A week ago, it was looking like the cold front passage that came Sunday would be a quick-moving front, behind which, we’d be graced with the presence of cool, dry air. We got the cool air (record low temperatures were set in several locations on Monday), but not the dry. In fact, moisture from Hurricane Sergio (from the East Pacific) got caught up in the cold front, and now we are in the midst of some historic flooding across the state.
The graphics above show the worst flooding underway in the Hill Country (particularly along the Llano and Colorado Rivers) with significant flooding also underway along the Trinity River in North Texas. A widespread area of more than five inches of rain has fallen from the Hill Country all the way to the Red River, with localized bullseyes of 10+ inches near Llano and 15+ inches near Huntsville. The flooding in the Hill Country is particularly severe. The Hill Country contains very shallow bedrock and steep terrain, making it particularly susceptible to flooding. Infrastructure is already being damaged, and evacuations are underway in parts of the Hill Country.
The FM 2900 bridge in Kingsland over the Llano River has collapsed.
— Avery Tomasco (@averytomascowx) October 16, 2018
So when will it stop?

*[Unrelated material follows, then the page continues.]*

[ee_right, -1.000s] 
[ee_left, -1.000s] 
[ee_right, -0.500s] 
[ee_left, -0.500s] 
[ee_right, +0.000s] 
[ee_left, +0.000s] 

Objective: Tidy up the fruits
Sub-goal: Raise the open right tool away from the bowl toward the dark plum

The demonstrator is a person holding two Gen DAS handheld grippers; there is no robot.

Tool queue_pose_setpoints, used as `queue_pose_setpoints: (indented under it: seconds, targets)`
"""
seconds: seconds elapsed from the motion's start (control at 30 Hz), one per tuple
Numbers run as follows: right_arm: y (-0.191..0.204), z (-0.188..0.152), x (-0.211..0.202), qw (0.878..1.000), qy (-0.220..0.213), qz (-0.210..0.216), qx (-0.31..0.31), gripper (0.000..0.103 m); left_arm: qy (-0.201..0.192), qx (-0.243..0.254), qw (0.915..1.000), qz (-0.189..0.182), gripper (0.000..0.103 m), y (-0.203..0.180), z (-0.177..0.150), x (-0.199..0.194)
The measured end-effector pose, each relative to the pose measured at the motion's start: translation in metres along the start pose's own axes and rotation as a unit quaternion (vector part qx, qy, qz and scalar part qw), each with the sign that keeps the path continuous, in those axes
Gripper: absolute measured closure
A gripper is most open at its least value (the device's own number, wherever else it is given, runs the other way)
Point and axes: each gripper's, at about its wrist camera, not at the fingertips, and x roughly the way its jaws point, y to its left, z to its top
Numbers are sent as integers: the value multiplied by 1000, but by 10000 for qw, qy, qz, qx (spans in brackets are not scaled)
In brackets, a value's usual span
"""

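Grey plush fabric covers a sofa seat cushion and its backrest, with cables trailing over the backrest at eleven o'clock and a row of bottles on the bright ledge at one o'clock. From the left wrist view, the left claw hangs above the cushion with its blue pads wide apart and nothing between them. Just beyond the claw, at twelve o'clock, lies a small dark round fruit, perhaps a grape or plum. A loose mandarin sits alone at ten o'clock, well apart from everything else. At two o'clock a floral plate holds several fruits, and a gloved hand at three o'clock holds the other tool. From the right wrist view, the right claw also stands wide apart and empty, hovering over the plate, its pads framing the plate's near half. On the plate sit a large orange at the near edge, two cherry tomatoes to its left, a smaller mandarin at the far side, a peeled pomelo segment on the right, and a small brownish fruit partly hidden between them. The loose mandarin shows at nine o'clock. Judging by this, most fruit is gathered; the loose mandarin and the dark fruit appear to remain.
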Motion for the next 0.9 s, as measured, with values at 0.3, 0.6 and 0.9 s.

While the rain rates may diminish somewhat over the next few days, unfortunately, it looks like it will be the weekend before we really start to dry out. Upper-level cutoff lows over the Southwest are notoriously stubborn, and usually do not dislodge until another longwave trough comes in and lifts them out. Looking at the long-range guidance, it will be at least this weekend before that happens. As long as this upper-level low remains in place, the stream of Pacific moisture will continue. Before the end of the week, it looks like the areas already impacted will pick up at least another three inches of rain, with more than six additional inches of rain possible in some places. It goes without saying that North and Central Texas are very saturated right now, and any additional rainfall will lead to worsening flood conditions.